### Task to complete
Print the listing in full, exactly as it stands.

===== Raw data

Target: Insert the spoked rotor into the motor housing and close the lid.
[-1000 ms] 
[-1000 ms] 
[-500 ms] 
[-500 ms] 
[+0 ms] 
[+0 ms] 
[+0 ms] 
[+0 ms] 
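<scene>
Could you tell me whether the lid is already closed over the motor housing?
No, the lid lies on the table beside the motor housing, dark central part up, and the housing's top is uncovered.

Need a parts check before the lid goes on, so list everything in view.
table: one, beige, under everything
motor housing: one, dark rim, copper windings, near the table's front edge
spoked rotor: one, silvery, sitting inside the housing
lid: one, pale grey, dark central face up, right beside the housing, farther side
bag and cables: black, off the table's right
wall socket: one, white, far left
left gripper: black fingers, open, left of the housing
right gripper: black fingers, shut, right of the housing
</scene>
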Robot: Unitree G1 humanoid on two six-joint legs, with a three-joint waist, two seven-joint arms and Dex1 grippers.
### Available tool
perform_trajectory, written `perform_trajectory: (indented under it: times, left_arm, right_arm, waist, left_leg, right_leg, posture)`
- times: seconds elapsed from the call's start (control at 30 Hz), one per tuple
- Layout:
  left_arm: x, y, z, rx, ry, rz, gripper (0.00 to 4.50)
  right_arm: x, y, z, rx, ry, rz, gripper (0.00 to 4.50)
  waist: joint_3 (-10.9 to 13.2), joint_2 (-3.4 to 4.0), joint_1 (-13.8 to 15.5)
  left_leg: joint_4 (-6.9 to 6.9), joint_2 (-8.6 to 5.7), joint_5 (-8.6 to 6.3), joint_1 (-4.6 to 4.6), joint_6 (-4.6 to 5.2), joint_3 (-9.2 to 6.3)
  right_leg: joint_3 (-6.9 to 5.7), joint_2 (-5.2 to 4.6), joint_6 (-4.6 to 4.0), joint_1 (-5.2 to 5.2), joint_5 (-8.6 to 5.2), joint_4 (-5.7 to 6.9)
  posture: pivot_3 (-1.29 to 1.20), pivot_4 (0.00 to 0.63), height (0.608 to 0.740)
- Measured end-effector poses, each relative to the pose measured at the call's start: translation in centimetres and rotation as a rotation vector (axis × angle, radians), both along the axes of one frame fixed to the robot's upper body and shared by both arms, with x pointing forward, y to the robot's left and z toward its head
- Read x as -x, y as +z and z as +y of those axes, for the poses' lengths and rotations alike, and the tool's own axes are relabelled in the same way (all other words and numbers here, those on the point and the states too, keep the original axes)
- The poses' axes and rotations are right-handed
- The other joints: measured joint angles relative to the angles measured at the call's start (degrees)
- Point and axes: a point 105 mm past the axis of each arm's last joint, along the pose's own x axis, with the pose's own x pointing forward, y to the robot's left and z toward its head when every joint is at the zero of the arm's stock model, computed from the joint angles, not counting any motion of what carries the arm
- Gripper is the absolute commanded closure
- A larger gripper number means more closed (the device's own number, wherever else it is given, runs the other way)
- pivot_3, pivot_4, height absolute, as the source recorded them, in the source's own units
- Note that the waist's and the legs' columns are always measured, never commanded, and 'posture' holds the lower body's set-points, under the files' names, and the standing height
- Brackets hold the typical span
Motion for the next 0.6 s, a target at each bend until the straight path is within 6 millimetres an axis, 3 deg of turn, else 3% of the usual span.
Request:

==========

### Solution to the exercise
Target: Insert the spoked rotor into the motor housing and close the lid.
[-1000 ms] 
[-1000 ms] 
[-500 ms] 
[-500 ms] 
[+0 ms] 
[+0 ms] 
[+0 ms] 
[+0 ms] 
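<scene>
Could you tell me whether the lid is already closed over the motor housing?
No, the lid lies on the table beside the motor housing, dark central part up, and the housing's top is uncovered.

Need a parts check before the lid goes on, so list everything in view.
table: one, beige, under everything
motor housing: one, dark rim, copper windings, near the table's front edge
spoked rotor: one, silvery, sitting inside the housing
lid: one, pale grey, dark central face up, right beside the housing, farther side
bag and cables: black, off the table's right
wall socket: one, white, far left
left gripper: black fingers, open, left of the housing
right gripper: black fingers, shut, right of the housing
</scene>
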Robot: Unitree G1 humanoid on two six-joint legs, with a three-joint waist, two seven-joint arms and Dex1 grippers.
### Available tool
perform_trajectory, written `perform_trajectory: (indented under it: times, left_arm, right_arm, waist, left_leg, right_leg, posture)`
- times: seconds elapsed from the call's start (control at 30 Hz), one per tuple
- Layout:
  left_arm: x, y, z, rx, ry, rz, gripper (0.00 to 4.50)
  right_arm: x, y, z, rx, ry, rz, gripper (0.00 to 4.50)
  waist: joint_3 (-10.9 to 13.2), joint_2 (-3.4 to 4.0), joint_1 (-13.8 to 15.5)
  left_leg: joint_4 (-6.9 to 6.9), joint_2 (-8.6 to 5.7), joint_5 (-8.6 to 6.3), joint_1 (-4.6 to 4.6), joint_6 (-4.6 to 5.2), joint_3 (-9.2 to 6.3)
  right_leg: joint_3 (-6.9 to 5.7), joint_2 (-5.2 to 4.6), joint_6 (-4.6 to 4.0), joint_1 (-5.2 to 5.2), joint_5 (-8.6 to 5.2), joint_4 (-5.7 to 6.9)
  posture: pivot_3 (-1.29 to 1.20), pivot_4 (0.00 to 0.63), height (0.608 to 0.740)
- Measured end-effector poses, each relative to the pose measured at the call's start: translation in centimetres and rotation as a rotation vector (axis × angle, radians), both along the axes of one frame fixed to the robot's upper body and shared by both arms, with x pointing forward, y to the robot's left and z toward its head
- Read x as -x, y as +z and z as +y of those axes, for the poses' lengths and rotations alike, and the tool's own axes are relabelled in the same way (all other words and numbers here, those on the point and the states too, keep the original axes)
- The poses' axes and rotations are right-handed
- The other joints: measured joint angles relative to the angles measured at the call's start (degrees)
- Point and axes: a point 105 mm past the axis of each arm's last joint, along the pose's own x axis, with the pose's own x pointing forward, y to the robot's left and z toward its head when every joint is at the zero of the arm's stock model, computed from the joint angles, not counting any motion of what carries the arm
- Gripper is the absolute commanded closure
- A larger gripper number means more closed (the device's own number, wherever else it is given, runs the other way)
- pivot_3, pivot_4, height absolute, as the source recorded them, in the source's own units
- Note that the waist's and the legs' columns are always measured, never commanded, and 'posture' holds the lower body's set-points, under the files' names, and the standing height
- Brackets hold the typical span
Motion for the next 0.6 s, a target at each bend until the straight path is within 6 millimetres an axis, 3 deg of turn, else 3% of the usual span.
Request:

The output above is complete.